26.8 Common Pitfalls

I've seen too many multi-tenant implementations fail at these points:

Pitfall 1: Missing tenant_id Filter

This is the most common issue. Pay special attention during code review to queries without tenant_id:

// Wrong: forgot to add tenant_id filter
rows, _ := db.Query("SELECT * FROM sessions WHERE user_id = $1", userID)

// Correct: always filter by tenant_id
rows, _ := db.Query(`
    SELECT * FROM sessions
    WHERE user_id = $1 AND tenant_id = $2
`, userID, tenantID)

Protection measure: Consider adding detection at the SQL execution layer to warn about queries without tenant_id conditions.

Pitfall 2: Vector Storage Not Isolated

Vector search is the most commonly overlooked, because it doesn't have WHERE syntax like SQL:

// Wrong: no tenant filter in query
searchResult, _ := v.client.Search(ctx, &qdrant.SearchPoints{
    CollectionName: "memory",
    Vector:         embedding,
    Limit:          10,
    // Missing Filter!
})

// Correct: add tenant filter
filter := &qdrant.Filter{
    Must: []*qdrant.Condition{{
        ConditionOneOf: &qdrant.Condition_Field{
            Field: &qdrant.FieldCondition{
                Key: "tenant_id",
                Match: &qdrant.Match{
                    MatchValue: &qdrant.Match_Keyword{Keyword: tenantID},
                },
            },
        },
    }},
}

searchResult, _ := v.client.Search(ctx, &qdrant.SearchPoints{
    CollectionName: "memory",
    Vector:         embedding,
    Limit:          10,
    Filter:         filter,  // Mandatory tenant filter
})

Pitfall 3: Temporal Memo Oversight

Workflow data isn't in your database, so tenant_id must be passed through Memo:

// Wrong: not storing tenant in Memo
workflowOptions := client.StartWorkflowOptions{
    ID: workflowID,
    // Memo is empty!
}

// Correct: store tenant ID
workflowOptions := client.StartWorkflowOptions{
    ID: workflowID,
    Memo: map[string]interface{}{
        "tenant_id": tenantID,
        "user_id":   userID,
    },
}

Pitfall 4: Dev Mode Leaking to Production

During development, authentication is often skipped for convenience.
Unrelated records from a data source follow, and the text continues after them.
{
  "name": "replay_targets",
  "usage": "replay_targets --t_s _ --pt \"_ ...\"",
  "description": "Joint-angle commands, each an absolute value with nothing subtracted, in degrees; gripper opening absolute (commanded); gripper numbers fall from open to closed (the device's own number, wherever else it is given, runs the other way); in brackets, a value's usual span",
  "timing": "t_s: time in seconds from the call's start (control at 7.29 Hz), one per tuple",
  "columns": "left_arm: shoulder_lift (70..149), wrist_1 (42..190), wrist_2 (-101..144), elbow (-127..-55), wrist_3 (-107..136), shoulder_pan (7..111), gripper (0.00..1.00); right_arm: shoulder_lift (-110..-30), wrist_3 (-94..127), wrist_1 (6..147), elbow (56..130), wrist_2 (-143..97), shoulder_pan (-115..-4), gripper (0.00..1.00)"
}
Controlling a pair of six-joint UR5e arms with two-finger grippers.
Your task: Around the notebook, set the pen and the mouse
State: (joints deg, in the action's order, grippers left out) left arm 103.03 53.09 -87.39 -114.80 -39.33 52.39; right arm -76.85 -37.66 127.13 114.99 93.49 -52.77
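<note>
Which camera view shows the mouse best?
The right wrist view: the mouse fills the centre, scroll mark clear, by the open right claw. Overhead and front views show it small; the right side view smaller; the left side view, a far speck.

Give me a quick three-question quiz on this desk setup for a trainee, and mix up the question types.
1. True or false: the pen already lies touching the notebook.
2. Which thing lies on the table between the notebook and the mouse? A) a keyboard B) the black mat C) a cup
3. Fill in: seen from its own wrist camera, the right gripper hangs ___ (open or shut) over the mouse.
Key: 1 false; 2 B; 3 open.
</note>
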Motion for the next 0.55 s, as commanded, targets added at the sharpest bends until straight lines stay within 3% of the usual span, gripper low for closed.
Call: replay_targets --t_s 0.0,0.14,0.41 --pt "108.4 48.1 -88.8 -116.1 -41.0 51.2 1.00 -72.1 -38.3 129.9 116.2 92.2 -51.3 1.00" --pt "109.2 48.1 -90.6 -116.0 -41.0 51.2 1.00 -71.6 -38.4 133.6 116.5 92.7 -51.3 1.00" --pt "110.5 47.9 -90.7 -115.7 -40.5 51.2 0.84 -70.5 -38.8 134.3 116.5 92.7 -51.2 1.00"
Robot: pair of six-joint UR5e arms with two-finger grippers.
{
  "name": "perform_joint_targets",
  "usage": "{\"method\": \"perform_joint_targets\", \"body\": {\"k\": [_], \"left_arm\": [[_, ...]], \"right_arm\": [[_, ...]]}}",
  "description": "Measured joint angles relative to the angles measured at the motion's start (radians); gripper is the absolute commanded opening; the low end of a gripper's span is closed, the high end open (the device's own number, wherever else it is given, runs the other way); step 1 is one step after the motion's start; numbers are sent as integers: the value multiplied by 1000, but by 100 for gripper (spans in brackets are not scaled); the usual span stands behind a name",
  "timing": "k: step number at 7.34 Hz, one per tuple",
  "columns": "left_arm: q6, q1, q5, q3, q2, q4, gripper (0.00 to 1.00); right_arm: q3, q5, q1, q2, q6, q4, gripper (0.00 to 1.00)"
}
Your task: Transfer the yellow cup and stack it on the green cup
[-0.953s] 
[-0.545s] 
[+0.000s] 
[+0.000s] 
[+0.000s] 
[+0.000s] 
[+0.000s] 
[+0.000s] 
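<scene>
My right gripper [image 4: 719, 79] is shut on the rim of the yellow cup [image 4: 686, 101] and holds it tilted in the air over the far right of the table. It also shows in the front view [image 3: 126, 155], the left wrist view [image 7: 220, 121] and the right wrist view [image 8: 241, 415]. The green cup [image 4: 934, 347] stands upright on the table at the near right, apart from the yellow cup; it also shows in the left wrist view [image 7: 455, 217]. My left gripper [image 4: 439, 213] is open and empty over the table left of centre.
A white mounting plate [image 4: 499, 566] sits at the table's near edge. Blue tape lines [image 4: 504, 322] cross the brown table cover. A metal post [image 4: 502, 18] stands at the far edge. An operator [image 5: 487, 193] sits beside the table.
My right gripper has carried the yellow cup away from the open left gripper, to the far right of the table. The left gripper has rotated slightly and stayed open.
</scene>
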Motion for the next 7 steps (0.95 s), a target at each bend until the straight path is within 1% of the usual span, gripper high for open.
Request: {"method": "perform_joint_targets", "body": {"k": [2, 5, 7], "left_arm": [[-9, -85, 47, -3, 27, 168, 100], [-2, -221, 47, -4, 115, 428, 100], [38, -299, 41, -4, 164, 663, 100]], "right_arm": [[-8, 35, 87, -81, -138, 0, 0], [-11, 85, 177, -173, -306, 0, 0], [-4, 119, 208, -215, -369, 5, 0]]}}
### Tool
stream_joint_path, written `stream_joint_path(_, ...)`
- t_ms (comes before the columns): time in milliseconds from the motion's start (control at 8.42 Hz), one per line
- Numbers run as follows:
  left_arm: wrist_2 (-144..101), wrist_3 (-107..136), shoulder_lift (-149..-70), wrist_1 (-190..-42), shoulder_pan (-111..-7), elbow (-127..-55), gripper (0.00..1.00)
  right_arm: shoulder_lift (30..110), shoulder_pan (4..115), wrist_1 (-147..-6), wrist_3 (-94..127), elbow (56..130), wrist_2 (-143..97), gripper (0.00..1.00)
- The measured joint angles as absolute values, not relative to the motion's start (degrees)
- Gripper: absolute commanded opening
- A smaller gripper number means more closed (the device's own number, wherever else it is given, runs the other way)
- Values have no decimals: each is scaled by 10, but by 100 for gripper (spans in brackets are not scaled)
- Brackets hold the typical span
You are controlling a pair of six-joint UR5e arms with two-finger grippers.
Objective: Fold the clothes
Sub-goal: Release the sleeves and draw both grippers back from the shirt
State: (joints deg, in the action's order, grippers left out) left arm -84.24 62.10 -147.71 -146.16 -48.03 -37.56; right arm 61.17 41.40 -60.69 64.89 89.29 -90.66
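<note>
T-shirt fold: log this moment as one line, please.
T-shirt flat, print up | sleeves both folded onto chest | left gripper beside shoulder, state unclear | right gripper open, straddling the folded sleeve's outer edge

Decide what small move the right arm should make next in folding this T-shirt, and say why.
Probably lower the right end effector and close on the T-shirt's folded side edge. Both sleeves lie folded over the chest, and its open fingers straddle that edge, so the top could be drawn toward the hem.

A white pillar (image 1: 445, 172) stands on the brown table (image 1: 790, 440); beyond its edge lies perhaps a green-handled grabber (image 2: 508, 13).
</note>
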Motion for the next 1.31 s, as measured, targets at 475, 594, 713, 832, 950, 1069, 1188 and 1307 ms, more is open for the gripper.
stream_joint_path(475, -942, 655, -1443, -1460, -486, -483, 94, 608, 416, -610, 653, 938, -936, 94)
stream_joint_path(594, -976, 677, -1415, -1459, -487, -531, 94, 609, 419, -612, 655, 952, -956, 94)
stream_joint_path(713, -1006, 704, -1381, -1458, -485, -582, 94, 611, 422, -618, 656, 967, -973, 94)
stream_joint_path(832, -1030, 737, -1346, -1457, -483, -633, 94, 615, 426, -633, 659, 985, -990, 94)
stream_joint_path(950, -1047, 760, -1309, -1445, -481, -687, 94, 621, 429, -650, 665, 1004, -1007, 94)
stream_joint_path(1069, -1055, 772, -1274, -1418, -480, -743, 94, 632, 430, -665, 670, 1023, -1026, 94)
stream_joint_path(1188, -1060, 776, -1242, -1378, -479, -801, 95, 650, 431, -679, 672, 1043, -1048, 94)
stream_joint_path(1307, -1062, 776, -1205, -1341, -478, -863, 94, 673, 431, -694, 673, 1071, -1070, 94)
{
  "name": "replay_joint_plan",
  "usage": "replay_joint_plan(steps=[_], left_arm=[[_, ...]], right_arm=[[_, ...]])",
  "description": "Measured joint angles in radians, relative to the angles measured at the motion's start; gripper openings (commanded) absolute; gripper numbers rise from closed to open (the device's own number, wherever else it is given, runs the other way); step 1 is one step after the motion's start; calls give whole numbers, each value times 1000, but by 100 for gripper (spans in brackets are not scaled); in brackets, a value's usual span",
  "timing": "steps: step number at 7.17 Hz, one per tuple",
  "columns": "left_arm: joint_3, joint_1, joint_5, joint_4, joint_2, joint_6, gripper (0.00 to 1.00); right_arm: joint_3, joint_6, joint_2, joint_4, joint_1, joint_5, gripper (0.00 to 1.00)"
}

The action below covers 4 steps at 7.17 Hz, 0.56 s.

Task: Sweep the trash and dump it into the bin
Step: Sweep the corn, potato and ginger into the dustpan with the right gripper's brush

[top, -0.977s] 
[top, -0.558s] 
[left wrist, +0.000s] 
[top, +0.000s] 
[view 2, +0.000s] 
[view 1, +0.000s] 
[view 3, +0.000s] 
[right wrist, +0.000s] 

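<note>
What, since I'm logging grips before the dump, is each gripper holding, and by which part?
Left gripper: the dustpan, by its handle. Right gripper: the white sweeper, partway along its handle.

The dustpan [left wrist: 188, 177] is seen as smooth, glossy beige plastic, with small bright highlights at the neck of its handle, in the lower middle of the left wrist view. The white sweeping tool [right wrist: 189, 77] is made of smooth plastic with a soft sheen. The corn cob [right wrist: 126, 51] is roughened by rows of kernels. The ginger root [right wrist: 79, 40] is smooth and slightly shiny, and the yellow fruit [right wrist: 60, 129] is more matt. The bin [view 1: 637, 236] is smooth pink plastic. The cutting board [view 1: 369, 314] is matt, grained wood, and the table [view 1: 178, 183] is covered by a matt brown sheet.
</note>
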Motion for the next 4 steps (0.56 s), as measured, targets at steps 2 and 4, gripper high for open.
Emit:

But this config absolutely cannot go to production:

# Wrong: skip_auth enabled in production
auth:
  skip_auth: true  # Dangerous!

# Correct: must be disabled in production
auth:
  enabled: true
  skip_auth: false

Protection measure: Check skip_auth at production startup—if it's true, exit with error.

Pitfall 5: Returning AccessDenied Instead of NotFound

Cross-tenant access shouldn't return "access denied", it should return "not found":

// Wrong: leaking existence
if task.TenantID != userCtx.TenantID {
    return nil, ErrAccessDenied  // Attacker knows resource exists
}

// Correct: silent failure
if task.TenantID != userCtx.TenantID {
    return nil, ErrTaskNotFound  // Doesn't leak existence
}

26.9 Security Best Practices

PracticeDescriptionWhy Important
JWT Secret lengthAt least 32 charactersPrevents brute force
Token expirationAccess 30 minutes, Refresh 7 daysBalance security and UX
API Key storageOnly store hash, not plaintextDatabase leak won't expose Keys
Password hashingUse bcryptPrevents rainbow table attacks
HTTPS mandatoryRequired in productionPrevents man-in-the-middle attacks
Cross-tenant accessSilently return NotFoundDon't leak data existence
Audit loggingRecord all access attemptsCompliance and incident investigation

Audit Logging Example

func (a *AuditLogger) LogAccess(ctx context.Context, event AuditEvent) {
    userCtx, _ := auth.GetUserContext(ctx)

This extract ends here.